> _Task prompt_: What do the lines from the top of the data through the line with "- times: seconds" say? Quote them exactly and include both ends.

> _Data for this exercise_:
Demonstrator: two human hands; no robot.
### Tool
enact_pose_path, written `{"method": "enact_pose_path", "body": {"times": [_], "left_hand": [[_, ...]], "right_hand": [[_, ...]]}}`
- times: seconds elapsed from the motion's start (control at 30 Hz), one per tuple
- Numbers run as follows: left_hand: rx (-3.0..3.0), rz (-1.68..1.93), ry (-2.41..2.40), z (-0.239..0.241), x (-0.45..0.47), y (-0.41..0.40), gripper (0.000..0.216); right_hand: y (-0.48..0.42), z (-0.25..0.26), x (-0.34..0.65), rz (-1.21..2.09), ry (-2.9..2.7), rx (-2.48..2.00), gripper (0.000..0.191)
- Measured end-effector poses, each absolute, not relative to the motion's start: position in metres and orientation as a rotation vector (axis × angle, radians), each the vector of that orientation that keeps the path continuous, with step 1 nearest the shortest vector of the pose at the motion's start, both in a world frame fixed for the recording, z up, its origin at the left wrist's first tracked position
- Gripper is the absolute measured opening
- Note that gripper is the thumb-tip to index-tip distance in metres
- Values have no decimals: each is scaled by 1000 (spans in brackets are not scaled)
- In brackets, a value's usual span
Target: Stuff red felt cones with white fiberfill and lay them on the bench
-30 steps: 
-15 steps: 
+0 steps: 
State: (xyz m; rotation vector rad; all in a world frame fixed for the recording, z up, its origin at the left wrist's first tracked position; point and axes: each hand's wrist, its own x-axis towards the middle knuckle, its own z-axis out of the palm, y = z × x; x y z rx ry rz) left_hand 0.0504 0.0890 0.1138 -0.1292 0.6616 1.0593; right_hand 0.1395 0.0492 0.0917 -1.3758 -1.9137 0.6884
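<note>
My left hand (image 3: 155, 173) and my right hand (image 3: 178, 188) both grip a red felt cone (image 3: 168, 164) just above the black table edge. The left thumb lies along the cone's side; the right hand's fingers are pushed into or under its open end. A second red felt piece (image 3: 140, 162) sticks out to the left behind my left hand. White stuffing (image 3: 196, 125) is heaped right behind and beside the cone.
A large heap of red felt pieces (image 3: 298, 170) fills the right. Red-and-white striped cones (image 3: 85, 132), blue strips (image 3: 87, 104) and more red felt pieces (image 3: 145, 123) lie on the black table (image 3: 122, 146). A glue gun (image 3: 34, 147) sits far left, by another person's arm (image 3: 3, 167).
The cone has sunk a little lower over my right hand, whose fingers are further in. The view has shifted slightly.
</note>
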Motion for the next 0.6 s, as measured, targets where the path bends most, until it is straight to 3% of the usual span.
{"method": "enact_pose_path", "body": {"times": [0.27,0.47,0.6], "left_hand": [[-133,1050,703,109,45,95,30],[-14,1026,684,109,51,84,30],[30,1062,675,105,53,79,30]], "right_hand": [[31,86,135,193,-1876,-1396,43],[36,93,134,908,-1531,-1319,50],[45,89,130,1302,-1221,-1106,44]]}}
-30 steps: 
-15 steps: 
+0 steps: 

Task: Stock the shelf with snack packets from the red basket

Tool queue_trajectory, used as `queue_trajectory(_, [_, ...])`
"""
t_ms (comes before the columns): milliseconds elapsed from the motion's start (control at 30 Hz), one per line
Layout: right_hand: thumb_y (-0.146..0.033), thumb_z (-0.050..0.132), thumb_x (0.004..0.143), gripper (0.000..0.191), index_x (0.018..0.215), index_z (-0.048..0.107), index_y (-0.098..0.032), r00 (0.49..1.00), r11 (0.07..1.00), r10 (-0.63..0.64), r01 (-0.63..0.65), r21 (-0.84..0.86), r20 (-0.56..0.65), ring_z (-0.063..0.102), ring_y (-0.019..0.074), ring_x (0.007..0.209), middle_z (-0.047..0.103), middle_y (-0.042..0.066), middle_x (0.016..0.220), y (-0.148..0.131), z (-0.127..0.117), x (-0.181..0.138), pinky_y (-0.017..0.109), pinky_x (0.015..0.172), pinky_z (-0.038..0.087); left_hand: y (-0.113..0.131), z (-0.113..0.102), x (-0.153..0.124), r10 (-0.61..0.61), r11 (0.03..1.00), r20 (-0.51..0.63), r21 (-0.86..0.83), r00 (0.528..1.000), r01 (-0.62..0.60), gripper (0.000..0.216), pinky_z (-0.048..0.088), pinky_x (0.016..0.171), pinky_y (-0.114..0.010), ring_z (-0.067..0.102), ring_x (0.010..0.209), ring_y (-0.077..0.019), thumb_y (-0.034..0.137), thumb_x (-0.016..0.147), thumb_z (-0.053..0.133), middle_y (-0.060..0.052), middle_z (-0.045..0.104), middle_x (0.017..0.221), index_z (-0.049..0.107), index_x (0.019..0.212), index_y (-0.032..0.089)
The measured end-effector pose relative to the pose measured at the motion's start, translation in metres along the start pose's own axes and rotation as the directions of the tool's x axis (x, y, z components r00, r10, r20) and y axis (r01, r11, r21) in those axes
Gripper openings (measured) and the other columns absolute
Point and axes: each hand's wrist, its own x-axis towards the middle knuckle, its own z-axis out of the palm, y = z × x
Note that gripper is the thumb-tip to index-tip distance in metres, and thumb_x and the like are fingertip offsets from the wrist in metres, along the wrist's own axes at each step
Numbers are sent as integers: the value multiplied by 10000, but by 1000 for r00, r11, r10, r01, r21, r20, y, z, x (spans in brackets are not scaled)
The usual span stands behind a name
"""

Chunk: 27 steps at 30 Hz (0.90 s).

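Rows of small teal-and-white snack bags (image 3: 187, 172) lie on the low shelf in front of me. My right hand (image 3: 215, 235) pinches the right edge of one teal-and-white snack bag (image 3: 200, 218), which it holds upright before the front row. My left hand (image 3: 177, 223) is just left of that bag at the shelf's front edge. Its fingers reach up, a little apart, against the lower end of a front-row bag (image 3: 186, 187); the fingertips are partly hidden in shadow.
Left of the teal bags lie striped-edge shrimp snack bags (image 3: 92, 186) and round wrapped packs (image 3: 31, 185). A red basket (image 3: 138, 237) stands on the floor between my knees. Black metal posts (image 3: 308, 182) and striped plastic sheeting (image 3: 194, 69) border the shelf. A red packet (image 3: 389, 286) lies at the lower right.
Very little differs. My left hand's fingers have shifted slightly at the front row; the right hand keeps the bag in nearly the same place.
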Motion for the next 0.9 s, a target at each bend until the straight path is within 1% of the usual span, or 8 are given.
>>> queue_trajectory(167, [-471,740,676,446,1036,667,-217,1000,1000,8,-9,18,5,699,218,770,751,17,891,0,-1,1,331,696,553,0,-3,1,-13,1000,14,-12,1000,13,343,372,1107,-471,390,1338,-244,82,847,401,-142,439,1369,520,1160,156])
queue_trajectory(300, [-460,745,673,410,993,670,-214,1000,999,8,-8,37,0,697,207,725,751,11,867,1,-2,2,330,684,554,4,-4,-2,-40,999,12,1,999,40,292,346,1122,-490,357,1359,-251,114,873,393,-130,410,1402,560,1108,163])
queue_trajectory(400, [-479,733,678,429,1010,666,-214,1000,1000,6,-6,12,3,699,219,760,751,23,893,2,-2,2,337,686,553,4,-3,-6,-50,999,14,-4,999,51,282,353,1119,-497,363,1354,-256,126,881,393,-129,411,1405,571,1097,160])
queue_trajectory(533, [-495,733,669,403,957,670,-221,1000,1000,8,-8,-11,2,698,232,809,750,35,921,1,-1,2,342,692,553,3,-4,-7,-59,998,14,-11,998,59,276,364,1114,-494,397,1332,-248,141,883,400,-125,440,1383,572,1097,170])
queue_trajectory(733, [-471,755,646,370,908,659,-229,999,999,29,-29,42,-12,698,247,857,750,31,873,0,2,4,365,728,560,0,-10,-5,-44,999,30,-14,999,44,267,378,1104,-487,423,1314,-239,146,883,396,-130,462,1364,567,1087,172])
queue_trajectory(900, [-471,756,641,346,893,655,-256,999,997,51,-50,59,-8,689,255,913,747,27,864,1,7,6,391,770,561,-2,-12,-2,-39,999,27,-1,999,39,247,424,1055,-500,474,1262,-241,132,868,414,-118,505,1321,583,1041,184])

> _Exercise output_:
Demonstrator: two human hands; no robot.
### Tool
enact_pose_path, written `{"method": "enact_pose_path", "body": {"times": [_], "left_hand": [[_, ...]], "right_hand": [[_, ...]]}}`
- times: seconds elapsed from the motion's start (control at 30 Hz), one per tuple

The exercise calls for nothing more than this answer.